• _Try it_:
Use the entries below to count the lines that hold the word "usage"; answer with the number only.

Records contained in a dataset:
§ §

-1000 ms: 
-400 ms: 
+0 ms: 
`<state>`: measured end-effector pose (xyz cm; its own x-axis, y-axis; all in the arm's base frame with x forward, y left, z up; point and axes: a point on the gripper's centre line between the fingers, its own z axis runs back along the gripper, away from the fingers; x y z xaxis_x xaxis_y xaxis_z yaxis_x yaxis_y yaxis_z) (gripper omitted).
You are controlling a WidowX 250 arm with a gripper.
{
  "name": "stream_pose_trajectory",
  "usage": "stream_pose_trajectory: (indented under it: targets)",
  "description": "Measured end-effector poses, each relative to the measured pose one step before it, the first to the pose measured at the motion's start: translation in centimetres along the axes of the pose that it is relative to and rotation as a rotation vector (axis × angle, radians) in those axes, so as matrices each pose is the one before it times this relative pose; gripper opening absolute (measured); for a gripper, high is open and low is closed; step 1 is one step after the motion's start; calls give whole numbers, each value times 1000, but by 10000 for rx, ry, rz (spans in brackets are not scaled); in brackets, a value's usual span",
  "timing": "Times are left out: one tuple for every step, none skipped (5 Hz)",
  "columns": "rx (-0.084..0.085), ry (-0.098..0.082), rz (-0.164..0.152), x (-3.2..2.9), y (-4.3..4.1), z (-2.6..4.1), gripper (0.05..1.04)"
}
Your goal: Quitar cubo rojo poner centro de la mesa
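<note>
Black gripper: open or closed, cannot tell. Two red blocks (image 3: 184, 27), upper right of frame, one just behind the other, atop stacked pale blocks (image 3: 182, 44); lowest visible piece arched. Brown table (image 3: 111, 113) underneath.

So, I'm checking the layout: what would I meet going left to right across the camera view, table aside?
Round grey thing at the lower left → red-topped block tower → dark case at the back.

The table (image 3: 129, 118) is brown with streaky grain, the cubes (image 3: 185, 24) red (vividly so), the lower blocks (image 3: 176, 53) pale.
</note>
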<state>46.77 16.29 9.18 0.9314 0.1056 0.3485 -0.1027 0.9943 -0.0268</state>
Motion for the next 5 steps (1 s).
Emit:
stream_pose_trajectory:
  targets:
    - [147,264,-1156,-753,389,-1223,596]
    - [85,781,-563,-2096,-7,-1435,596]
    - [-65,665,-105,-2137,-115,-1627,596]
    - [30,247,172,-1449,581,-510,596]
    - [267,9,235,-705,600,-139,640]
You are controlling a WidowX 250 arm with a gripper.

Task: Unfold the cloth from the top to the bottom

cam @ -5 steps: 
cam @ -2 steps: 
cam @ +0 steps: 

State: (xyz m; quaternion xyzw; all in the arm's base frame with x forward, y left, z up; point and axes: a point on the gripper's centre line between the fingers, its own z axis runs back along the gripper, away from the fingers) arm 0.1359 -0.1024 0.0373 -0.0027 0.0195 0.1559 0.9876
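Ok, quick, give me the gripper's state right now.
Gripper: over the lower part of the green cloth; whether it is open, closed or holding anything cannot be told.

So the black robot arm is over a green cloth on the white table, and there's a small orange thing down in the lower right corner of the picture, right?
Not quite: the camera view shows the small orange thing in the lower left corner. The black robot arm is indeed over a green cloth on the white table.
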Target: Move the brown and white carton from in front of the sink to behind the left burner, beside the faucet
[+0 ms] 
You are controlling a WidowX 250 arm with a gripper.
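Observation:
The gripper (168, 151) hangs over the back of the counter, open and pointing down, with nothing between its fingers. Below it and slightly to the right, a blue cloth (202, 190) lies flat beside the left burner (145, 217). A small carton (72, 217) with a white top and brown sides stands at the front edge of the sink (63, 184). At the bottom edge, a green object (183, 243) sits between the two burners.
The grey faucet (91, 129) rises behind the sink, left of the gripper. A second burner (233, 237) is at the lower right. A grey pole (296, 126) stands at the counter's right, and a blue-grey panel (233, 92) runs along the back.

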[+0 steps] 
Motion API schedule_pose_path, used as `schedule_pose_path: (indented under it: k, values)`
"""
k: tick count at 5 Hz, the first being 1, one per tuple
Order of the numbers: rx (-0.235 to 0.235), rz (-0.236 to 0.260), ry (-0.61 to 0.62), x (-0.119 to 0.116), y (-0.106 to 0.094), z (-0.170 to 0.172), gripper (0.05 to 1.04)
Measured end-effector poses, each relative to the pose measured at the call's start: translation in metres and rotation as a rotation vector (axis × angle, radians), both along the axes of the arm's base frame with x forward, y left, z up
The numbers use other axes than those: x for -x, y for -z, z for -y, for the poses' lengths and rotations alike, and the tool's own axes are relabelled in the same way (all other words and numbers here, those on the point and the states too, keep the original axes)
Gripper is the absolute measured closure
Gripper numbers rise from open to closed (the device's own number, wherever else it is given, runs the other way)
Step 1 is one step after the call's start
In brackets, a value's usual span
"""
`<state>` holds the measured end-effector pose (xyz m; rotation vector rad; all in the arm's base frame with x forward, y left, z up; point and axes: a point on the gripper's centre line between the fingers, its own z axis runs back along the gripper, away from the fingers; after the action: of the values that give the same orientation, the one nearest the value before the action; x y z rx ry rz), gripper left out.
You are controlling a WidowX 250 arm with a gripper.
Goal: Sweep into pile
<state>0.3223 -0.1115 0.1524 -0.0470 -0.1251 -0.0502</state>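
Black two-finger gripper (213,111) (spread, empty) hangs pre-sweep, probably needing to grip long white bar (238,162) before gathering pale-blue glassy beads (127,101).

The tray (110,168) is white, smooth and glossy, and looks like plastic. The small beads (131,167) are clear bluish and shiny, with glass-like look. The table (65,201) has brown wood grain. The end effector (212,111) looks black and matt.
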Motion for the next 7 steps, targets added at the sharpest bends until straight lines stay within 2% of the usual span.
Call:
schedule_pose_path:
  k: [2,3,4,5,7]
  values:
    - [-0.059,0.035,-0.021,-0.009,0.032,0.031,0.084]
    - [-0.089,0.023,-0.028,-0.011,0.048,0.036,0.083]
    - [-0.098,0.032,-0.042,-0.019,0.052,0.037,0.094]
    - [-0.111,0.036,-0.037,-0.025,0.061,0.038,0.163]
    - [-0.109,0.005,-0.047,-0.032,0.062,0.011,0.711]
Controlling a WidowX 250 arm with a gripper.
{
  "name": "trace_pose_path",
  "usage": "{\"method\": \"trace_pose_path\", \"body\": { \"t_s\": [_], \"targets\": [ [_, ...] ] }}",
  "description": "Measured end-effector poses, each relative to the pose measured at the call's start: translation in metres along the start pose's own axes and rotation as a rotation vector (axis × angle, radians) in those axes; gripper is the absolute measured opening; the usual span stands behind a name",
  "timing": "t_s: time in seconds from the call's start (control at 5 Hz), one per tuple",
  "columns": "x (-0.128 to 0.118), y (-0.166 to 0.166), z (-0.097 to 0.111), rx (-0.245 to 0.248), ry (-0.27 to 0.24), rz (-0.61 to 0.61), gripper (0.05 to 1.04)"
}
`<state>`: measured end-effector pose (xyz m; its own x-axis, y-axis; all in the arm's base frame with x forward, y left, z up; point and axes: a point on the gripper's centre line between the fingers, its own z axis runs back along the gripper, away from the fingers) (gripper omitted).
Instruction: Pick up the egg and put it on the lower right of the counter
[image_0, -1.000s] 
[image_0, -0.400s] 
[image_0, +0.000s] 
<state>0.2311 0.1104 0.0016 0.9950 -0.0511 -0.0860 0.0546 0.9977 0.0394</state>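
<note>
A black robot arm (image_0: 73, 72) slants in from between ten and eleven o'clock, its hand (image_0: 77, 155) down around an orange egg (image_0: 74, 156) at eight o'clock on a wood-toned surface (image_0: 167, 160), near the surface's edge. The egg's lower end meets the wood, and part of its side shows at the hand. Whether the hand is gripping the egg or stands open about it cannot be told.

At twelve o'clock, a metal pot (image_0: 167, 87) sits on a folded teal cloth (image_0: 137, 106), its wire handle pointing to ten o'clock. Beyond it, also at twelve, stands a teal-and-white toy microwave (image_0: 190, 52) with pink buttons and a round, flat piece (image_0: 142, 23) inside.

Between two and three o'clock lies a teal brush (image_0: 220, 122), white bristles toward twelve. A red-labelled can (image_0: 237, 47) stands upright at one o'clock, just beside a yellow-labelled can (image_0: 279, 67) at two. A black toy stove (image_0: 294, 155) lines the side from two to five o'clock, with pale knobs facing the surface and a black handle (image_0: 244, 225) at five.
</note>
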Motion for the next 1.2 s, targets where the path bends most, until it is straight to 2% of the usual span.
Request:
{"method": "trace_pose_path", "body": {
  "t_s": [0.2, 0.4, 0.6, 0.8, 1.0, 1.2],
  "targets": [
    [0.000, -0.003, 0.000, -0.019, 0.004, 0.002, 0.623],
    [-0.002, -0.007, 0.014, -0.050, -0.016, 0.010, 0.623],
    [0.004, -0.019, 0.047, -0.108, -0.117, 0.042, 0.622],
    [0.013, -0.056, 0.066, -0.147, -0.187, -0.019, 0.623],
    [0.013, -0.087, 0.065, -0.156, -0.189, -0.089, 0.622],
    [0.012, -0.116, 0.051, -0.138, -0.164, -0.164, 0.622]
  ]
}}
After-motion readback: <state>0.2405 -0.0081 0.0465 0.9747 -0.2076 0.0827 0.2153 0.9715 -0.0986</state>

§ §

• _Solution to this exercise_:
2